Results 1 to 12 of 12
  1. #1
    Join Date
    Jan 2003
    Posts
    1,636
    Provided Answers: 1

    Unanswered: How to write SQL to verify if there are duplicates in text in one single field/row?

    Hi,
    to simplify the problem. I have table with only single varchar(2000) column and one single row with the following string:
    Code:
                some text
                ID = 1
                some text
                ID = 2
                some text
    Note: Above are 5 rows each row at the end of row have new-line character, so all this 5 rows are actually saved in one column in one single record in DB2 table.

    QUESTION:
    What I really need to check is if string "ID = " is followed with sequential number with no duplicates. Above sample is OK, because "ID = 1 follows with ID = 2". I need to catch the duplicates, so if "ID = 1 follows with ID = 1" or any other duplication like "ID = 1 follows ID = 2 and then repeats ID = 1" (ID = 1 is duplicate). ID in one single field/record should never duplicate. Is there a way to write such an SQL to check for duplicates? I only need true/false return info. If there are duplicates then report "duplicates" if not then it is "OK".

    WHAT I HAVE TRIED:
    I thought to solve this problem using new DB2 v11 regular expression functionality. For example I can count how many "ID = " rows in above single record appears. Bellow is sample:

    Code:
           SELECT
                REGEXP_COUNT('
                some text
                ID = 1
                some text
                ID = 2
                some text
                ', 'ID = ')
            FROM
                sysibm.sysdummy1
    ;
    The result of above SQL is 2, because "ID = " regular expression appears 2 times in one single field/record.

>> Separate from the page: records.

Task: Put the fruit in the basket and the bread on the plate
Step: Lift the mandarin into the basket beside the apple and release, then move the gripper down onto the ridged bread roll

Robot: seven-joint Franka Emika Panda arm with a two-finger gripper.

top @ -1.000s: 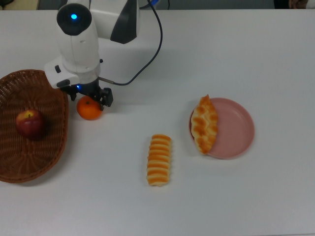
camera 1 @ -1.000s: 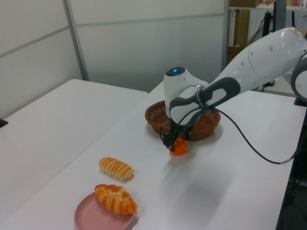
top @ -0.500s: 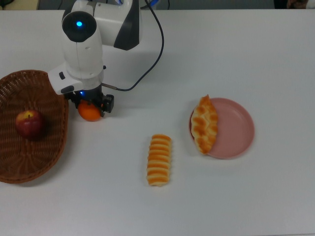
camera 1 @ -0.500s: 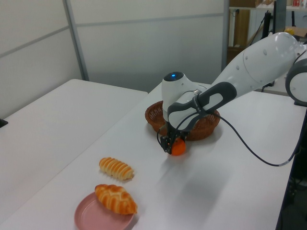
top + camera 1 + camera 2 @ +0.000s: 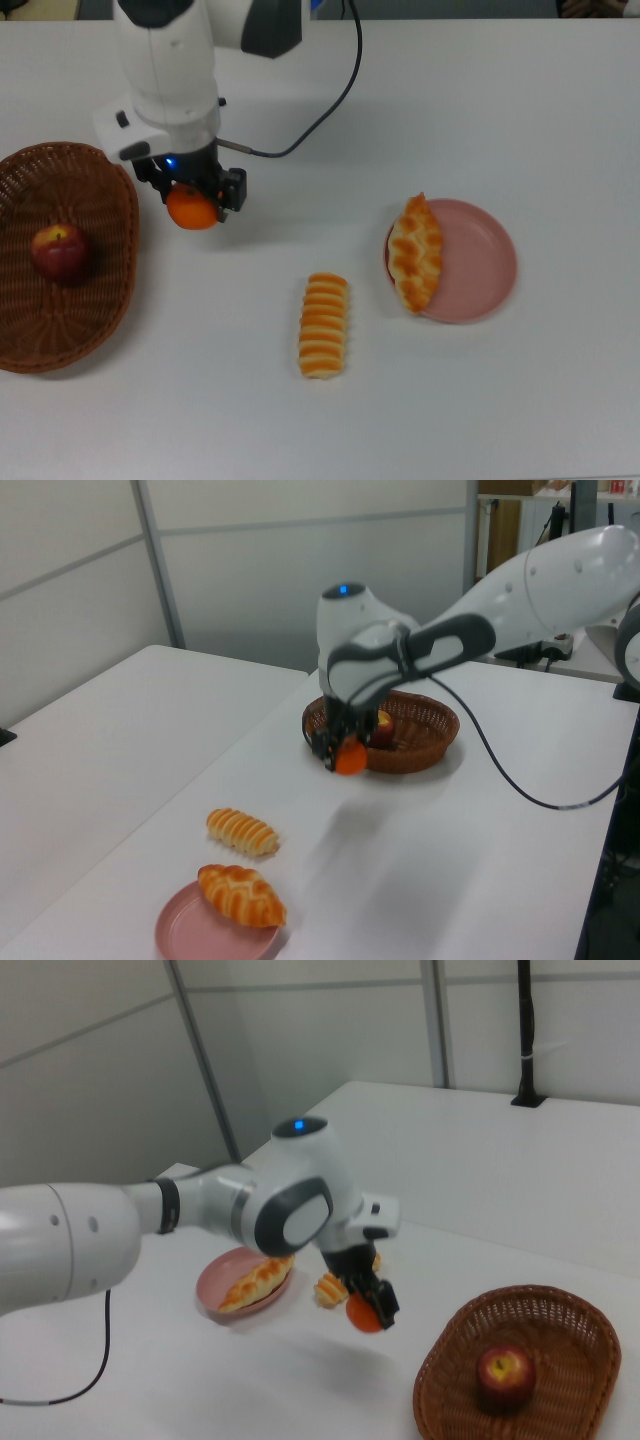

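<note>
My gripper [image 5: 194, 200] [image 5: 340, 754] [image 5: 366, 1305] is shut on the orange mandarin [image 5: 193, 208] [image 5: 349, 759] [image 5: 364, 1315] and holds it above the table, just to the right of the wicker basket [image 5: 105, 300] in the top view. The dark red apple [image 5: 59, 250] [image 5: 505, 1373] lies inside the basket [image 5: 425, 742] [image 5: 560, 1310]. The braided bread [image 5: 415, 252] [image 5: 241, 895] [image 5: 252, 1283] rests on the left rim of the pink plate [image 5: 480, 265] [image 5: 200, 935] [image 5: 210, 1278] in the top view. The ridged loaf [image 5: 323, 324] [image 5: 241, 831] lies on the table.
The arm's black cable [image 5: 335, 85] runs across the white table [image 5: 480, 120] behind the gripper. Another white table [image 5: 90, 740] stands at the left view's left.
The gripper has risen off the table with the mandarin in it. The apple, both breads and the plate have not moved.
</note>
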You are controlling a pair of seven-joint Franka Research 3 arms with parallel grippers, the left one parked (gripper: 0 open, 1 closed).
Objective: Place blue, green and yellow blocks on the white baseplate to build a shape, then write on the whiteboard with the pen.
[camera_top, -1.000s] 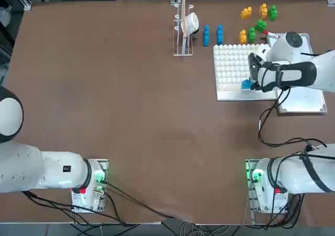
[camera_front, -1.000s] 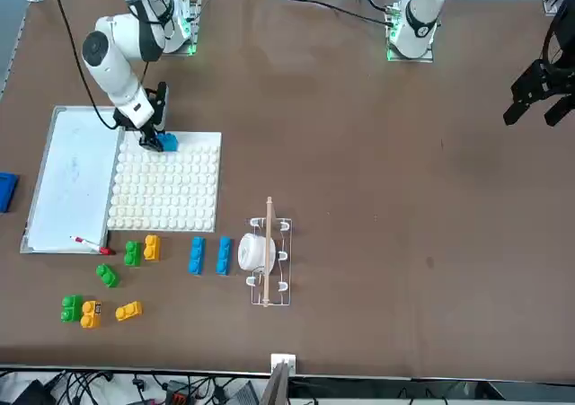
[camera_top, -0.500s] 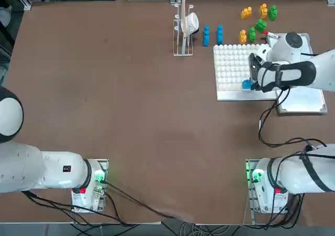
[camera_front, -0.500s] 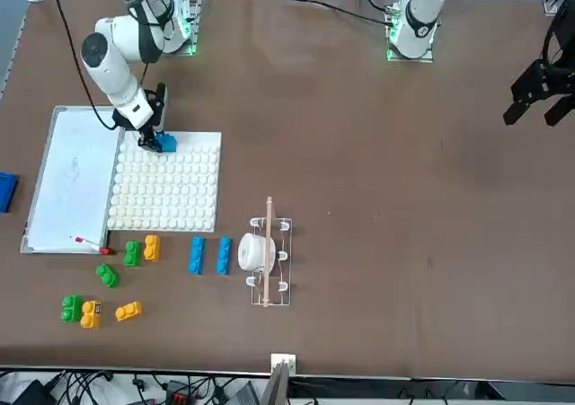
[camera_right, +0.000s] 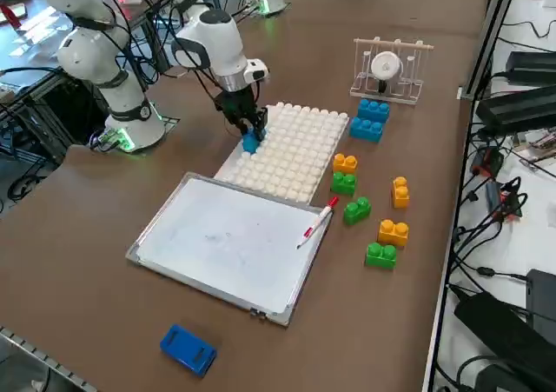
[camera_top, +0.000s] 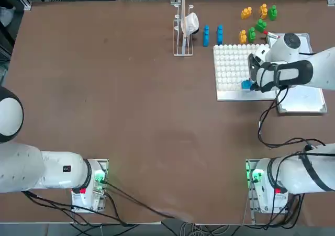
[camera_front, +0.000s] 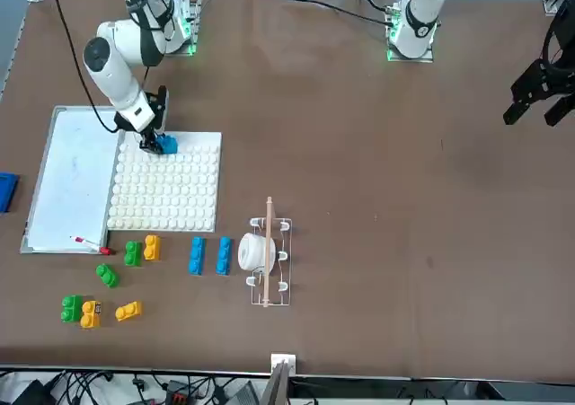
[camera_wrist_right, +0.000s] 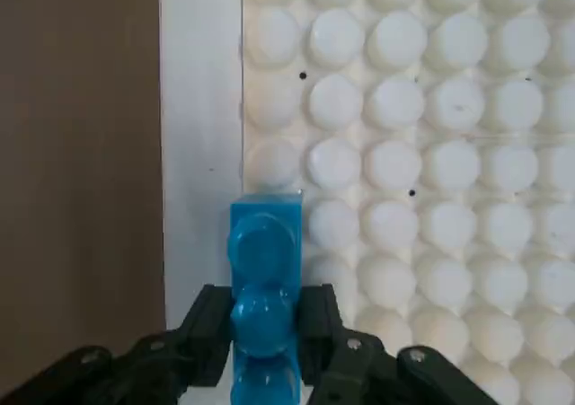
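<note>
My right gripper (camera_wrist_right: 262,320) is shut on a blue block (camera_wrist_right: 262,261), one finger on each long side. The block sits over the outermost stud row of the white baseplate (camera_wrist_right: 431,154), at the corner nearest the arm's base, beside the whiteboard (camera_top: 303,97). From overhead, the gripper (camera_top: 253,83) and blue block (camera_top: 245,84) are at the baseplate's (camera_top: 230,63) near edge. The pen (camera_right: 318,221) lies on the whiteboard's (camera_right: 226,240) far corner. Two loose blue blocks (camera_top: 206,35) and several green and yellow blocks (camera_top: 252,34) lie beyond the plate.
A clear rack holding a white roll (camera_top: 184,26) stands left of the blue blocks. A chunky blue oblong object (camera_right: 188,349) lies on the table past the whiteboard. A black cable (camera_top: 267,121) trails from the right wrist toward its base.
The right wrist has shifted very slightly over the plate's corner. The grip on the blue block is unchanged and the block stays at the same spot.
</note>
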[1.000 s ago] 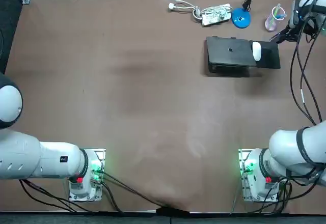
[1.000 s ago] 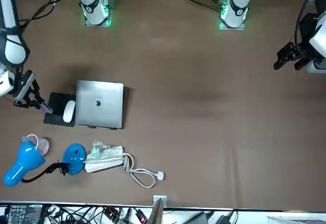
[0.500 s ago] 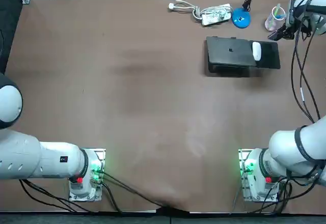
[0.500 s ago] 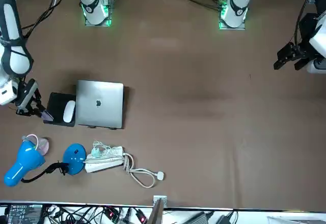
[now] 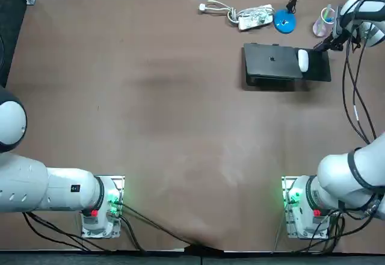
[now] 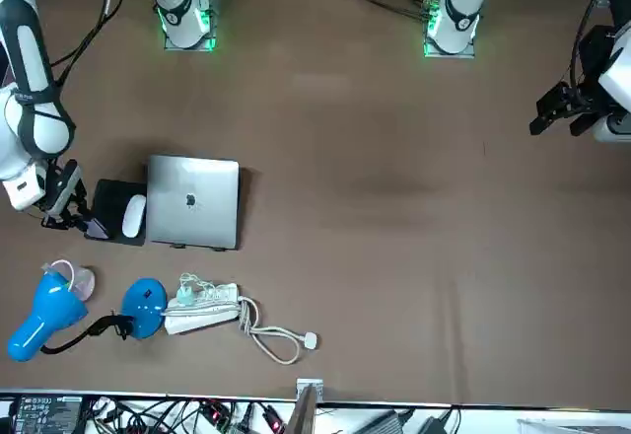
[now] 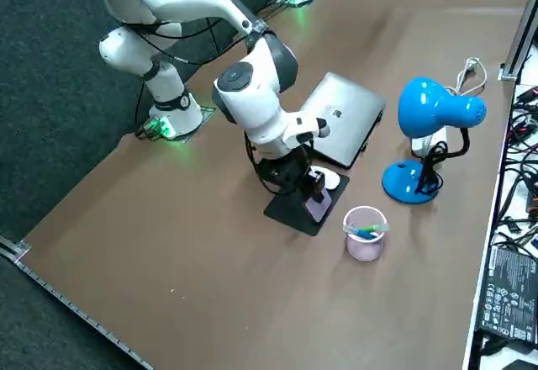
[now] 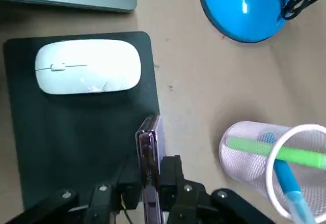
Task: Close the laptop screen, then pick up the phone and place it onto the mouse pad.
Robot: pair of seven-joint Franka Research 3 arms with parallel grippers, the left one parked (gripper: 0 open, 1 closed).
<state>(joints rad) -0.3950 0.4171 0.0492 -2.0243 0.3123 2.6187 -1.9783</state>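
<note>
The silver laptop lies shut on the table, also in the right side view. Beside it is the black mouse pad with a white mouse on it. My right gripper is shut on the phone, held edge-on just above the pad's outer edge, on the side away from the laptop. In the right side view the gripper and phone hang low over the pad. From the front the gripper sits at the pad's outer side.
A pink mesh cup with pens stands close beside the gripper. A blue desk lamp with its round base and a white power strip with cord lie beyond the laptop. The table edge is near the gripper's outer side.
My right gripper, still holding the phone, has shifted a little along the pad's outer edge toward the cup side and turned at the wrist. Laptop and mouse are unmoved.
</note>
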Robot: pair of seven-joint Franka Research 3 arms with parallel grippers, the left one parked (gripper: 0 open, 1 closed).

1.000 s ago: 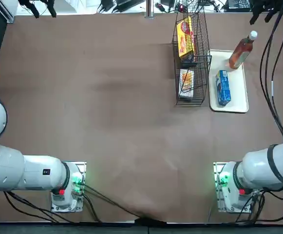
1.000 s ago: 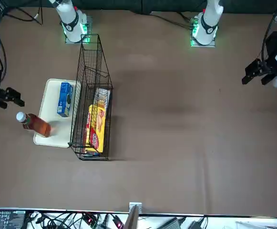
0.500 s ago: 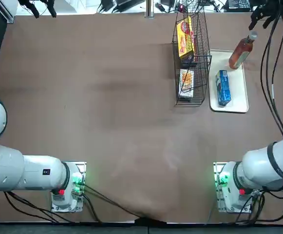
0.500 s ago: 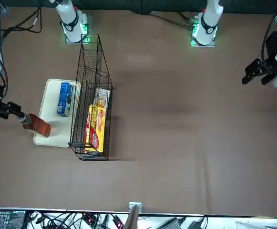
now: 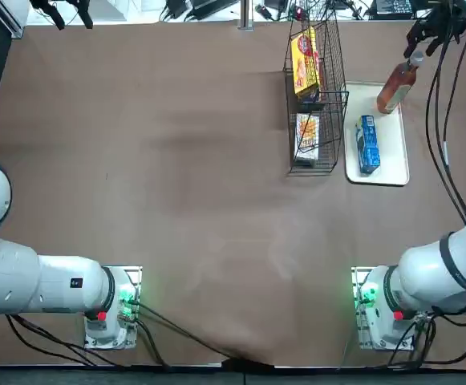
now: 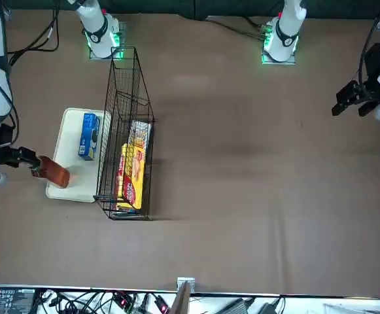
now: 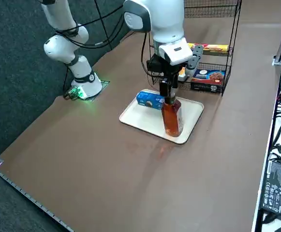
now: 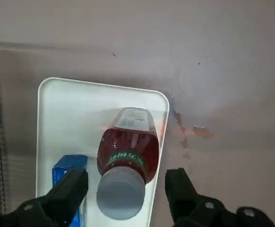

    I don't know (if the data were written in integer data field and each of the row in its own record) I would do the following:
    select sum(distinct number_field), sum(number_field) from table
    if the result match then there is no duplicate.

    But I don't know how to get number 1 and 2 out of this string.

    I know REGEXP_COUNT is not suitable for my problem. I can't find any function to get the regular expression value...

    Any idea how to get this problem solved if like written above sample all of the text is saved in one single column/row?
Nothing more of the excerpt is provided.